章曉玉挺高興的:“安寧,老三這回真是替咱們出了氣了,就老二那不成體統的樣子,我看著一回煩一回,我也早想揍他了,就是你大哥沒那個魄力,還是老三厲害,直接帶著人把老二堵在胡同里一回就給打怕了,往后咱們日子就清靜了。”
安寧聽后笑了笑:“二哥就是那個性子,欺軟怕硬,瞧著好像人五人六的,其實是真沒什么膽子。”

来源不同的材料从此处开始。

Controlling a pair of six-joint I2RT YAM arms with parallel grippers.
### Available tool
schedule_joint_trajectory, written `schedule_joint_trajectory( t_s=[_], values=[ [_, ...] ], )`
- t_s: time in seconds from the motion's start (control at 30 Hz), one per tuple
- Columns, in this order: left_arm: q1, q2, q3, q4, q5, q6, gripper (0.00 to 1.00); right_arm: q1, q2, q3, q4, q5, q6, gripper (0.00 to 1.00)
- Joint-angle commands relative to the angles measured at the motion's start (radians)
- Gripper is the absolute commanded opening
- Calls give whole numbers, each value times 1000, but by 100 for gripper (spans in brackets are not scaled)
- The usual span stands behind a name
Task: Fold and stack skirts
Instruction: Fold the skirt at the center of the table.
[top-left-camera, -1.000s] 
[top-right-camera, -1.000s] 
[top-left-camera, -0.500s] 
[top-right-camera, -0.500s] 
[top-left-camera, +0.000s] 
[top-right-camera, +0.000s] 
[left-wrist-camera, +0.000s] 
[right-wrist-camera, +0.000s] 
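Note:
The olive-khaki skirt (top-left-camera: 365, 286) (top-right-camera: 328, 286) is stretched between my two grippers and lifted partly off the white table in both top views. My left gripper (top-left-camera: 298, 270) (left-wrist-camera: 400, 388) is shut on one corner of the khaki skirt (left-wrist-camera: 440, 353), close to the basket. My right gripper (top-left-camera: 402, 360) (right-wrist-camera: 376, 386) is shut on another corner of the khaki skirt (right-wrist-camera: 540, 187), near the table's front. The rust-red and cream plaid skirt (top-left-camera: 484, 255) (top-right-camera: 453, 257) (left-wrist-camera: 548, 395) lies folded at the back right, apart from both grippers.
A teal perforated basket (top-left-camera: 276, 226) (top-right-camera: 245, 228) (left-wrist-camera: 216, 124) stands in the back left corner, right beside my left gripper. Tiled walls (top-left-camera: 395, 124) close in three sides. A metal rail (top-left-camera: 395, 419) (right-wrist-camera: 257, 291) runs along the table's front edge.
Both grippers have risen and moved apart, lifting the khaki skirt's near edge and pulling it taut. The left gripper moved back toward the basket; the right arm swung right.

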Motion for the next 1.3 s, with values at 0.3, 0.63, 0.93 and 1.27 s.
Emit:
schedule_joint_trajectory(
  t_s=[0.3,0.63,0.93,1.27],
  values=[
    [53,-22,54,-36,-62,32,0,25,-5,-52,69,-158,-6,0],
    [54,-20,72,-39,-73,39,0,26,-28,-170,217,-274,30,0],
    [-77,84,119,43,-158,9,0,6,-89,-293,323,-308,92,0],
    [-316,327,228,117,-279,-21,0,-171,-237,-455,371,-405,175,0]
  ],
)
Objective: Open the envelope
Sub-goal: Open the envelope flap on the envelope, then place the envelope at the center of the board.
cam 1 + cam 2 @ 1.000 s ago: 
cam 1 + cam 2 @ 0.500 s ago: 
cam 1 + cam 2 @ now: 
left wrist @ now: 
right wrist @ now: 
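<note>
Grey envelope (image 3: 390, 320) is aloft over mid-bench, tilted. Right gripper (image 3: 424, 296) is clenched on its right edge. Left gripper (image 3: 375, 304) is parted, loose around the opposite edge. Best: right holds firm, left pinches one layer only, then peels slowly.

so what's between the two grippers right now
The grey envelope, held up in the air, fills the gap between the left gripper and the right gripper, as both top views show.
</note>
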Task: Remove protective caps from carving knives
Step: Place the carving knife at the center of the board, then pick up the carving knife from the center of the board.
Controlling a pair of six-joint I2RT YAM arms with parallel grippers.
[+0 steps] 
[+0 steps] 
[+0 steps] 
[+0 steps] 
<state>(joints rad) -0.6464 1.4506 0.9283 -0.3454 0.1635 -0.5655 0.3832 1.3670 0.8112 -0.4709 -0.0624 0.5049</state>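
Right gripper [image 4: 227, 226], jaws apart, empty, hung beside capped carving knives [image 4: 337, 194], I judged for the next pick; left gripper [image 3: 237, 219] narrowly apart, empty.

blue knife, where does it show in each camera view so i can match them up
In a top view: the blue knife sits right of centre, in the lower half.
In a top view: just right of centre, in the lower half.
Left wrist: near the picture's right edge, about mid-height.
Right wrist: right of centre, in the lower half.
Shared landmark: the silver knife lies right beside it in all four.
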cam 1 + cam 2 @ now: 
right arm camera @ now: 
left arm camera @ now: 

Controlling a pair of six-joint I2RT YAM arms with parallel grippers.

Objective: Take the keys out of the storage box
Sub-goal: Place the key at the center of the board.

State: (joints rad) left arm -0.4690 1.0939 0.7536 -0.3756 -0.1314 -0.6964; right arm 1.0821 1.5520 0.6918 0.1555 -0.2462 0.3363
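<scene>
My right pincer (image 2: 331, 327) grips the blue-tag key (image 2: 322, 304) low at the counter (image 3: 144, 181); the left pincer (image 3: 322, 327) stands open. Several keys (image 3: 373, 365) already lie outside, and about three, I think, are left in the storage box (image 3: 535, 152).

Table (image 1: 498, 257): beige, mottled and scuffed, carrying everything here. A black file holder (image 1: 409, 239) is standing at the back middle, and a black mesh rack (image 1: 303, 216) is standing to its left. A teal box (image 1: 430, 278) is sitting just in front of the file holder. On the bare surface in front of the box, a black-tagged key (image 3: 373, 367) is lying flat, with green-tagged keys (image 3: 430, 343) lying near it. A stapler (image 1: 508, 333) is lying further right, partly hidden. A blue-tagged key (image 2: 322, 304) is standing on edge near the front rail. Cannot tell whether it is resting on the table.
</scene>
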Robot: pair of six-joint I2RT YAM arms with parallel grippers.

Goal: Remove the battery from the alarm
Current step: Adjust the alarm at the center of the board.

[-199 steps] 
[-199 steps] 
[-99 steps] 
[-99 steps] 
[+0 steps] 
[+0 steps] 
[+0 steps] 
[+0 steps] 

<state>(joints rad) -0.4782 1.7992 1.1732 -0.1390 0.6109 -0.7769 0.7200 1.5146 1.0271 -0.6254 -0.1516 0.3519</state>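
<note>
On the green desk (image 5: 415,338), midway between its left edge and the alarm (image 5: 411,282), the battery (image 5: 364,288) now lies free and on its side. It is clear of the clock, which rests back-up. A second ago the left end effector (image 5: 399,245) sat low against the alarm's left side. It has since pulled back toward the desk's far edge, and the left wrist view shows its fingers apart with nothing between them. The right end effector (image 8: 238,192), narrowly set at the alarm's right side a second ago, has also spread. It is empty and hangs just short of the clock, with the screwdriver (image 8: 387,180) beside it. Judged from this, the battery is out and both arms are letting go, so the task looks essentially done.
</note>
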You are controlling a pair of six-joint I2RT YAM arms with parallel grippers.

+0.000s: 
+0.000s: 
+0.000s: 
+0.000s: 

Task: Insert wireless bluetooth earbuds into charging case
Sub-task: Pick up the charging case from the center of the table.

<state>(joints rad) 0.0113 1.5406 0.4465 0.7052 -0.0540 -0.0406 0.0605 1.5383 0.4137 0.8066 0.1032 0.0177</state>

“我跟你說,前兒我娘給我打電話,說看著老二帶著上溪村的玉梅在縣城買東西,我琢磨著,老二和高娜娜離婚,是因著玉梅。”
章曉玉高興,就和安寧八卦起來。
安寧愣了一下:“你說的是白玉梅?”
章曉玉直點頭:“就是她,我問了你大哥,他說老二上學的時候就喜歡白玉梅,這不是家里窮娶不起么,只能眼睜睜看著白玉梅嫁到上溪村劉家,也就是前年白玉梅的男人沒了……也不知道老二啥時候和她又勾搭上的。”
安寧想了想,這才想到白玉梅長的啥樣子。
白玉梅長的模樣是真不差,個子挺高,身條也不錯,主要是長的很豐滿,胸大屁股大,看著就挺勾人的,不只是蕭磊,反正周圍幾個村子里打白玉梅主意的男人挺多的。
安寧還記得白玉梅有個女兒,她好像挺疼女兒的,也說過要是出嫁的話肯定帶著閨女一塊,應該是蕭磊答應給白玉梅養閨女,白玉梅才和他在一起的吧。